AI for the climate – small tools have a greater impact?

AI has the potential to fundamentally change our world, and when it comes to climate, the right AI solutions can make a huge difference. But instead of focusing on large-scale, general AI systems that try to solve everything at once, we should think the opposite – small, specific AI solutions that can be scaled and used by many.

The real power lies in the exponential effect: individual, smart tools that can be spread and help more people make the right choices in their everyday lives. By combining AI with existing resources, such as legacy technology, crowdsourcing and local knowledge, we can create innovations that truly contribute to a sustainable future.

Repurposed technology – AI that protects the rainforest

One of the most exciting AI solutions for the climate is based on something as simple as used mobile phones. Organizations like Rainforest Connection have shown that old phones can be repurposed to monitor forest areas and prevent illegal logging.

Here’s how it works:

  • The phones are placed high in trees, powered by solar cells and act as listening stations.
  • AI analyzes the sound in real time to identify chainsaws, vehicles, or other sounds that indicate deforestation.
  • When the AI ​​detects suspicious sounds, an alert is sent to forest rangers or local communities who can intervene immediately.

This type of AI is simple but powerful. It specializes in a single task – listening for signs of deforestation – and does it better than a human monitor. By spreading these devices across large areas of forest, we can create a global safety net that stops logging before it happens.

AI and climate monitoring – smart sensors instead of satellites

Many climate problems, such as deforestation, water scarcity, and air pollution, are currently monitored primarily with satellite images and big data systems. But what if we instead built networks of small, local AI devices that work together?

Examples of decentralized climate AI:

  • Cheap AI-powered sensors in rivers that monitor water quality in real time and warn of pollution.
  • AI models that analyze soil quality and help small farmers optimize their crops without overusing water or fertilizers.
  • Small, autonomous drones that can detect forest fires before they spread.

All of these solutions have something in common: they are simple, inexpensive, and can be used by local communities without requiring advanced technical knowledge.

AI for sustainable cities and energy optimization

AI can also help create more sustainable cities by analyzing data and optimizing energy use, traffic flows, and resource management.

Examples of AI solutions for urban development:

  • AI for climate-adapted urban planning – By analyzing weather data, traffic patterns, and energy consumption, AI can help design sustainable cities with greener transportation solutions and energy-efficient buildings.
  • AI-powered microgrids for renewable energy – Smart algorithms can optimize the flow of energy in local power grids by predicting demand and maximizing the use of solar and wind energy, reducing dependence on fossil fuels.

 

AI that reduces food waste and promotes circular economy

Another important use case for AI is to reduce resource consumption and food waste, which is a crucial factor in reducing climate impact.

Examples of AI solutions for resource efficiency:

  • AI that reduces food waste – By analyzing consumer behavior, AI can help stores and restaurants optimize their inventory and reduce food waste, which both saves resources and reduces climate impact.
  • AI in the circular economy – Automated systems can identify materials in waste and streamline recycling processes, allowing more resources to be reused instead of being wasted.

The future may be small-scale collaborative AI – not an omniscient superintelligence

We often talk about AI as if it were a single, central intelligence that will solve all our problems for us.

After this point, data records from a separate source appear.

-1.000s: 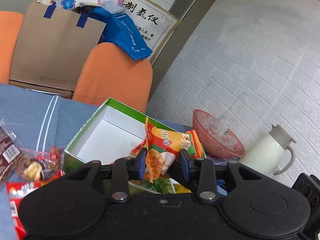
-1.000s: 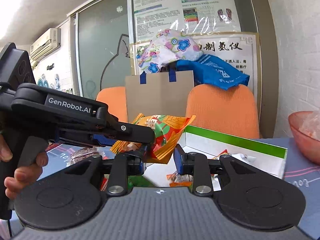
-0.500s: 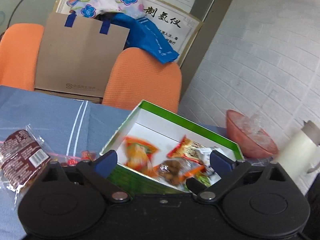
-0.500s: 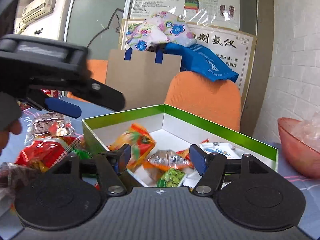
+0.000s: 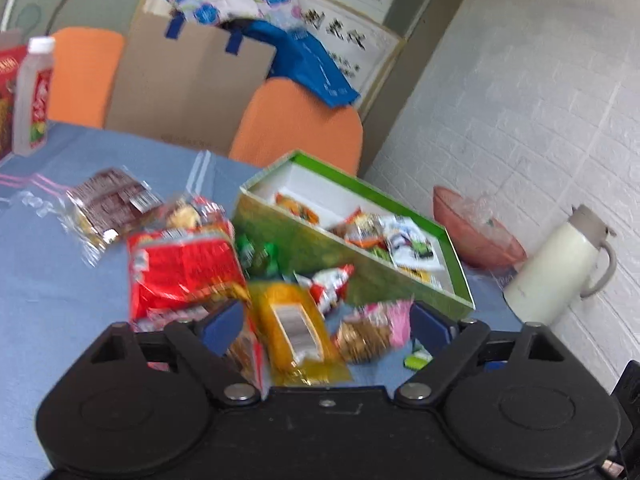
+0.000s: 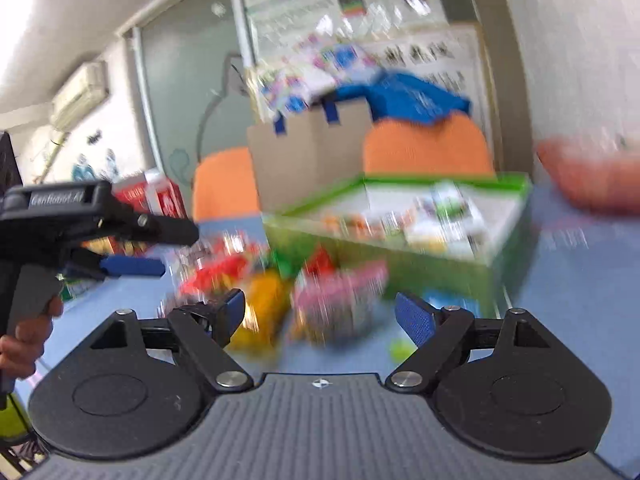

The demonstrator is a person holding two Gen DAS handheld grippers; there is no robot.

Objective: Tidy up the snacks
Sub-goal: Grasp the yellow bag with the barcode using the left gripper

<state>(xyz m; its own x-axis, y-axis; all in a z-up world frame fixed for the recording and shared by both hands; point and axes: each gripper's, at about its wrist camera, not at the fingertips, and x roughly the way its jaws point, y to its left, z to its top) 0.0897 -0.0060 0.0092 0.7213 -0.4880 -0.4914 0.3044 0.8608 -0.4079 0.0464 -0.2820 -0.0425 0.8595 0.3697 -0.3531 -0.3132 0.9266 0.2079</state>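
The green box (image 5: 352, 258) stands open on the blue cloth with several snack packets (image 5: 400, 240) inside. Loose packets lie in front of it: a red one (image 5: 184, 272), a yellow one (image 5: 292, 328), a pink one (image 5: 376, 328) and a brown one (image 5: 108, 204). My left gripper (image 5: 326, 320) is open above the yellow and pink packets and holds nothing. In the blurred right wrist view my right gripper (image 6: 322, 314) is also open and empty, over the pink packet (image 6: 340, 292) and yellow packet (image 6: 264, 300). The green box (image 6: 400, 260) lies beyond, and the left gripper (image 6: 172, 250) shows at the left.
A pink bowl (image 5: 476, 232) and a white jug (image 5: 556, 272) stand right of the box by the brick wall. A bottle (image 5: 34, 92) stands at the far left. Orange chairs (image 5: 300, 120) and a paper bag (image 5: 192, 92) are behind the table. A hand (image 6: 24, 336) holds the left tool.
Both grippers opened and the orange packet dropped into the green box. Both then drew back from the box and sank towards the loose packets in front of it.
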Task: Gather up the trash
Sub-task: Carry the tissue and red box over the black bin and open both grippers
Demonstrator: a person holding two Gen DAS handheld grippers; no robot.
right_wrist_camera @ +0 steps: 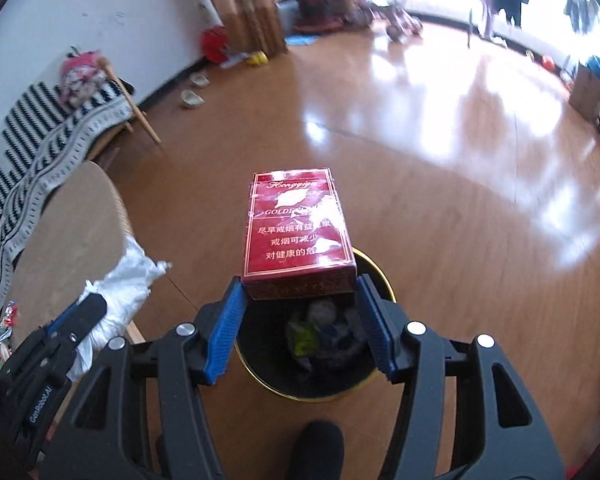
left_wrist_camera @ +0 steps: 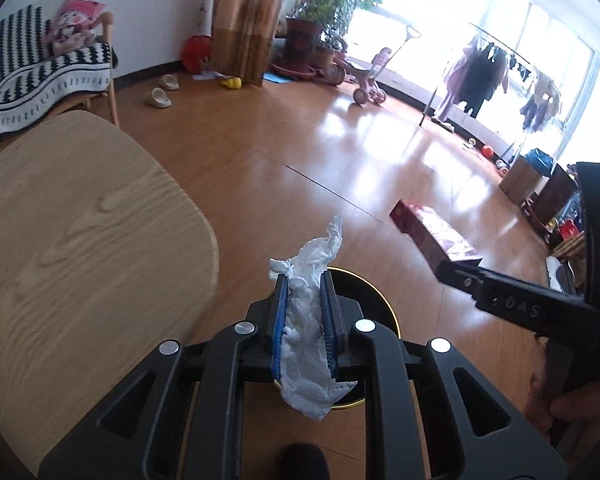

But if we really want to use AI to address climate change, we need to think the other way around.

From central AI to decentralized AI:

  • Instead of creating an omniscient climate AI, build thousands of small AI models that solve specific problems.
  • Instead of collecting huge amounts of data into a single supermodel, let AI devices analyze the data locally and share results.
  • Instead of focusing on maximum computing power, make AI so simple and cheap that it can run on an old phone or a Raspberry Pi.

The real power of AI for climate lies not in making it bigger – but in making it smarter, more accessible and more adapted to local needs.

AI as a toolbox for climate

The climate issue is one of humanity’s greatest challenges, and AI can be part of the solution – but only if we use it right.

By focusing on small-scale AI solutions that can be spread and interact, we can create an exponential effect where millions of small actions make a difference. It’s about giving people the tools to do the right thing rather then trying to solve everything from a central point.

The climate AI of the future may be simple, scalable and accessible and help us act, not just analyze.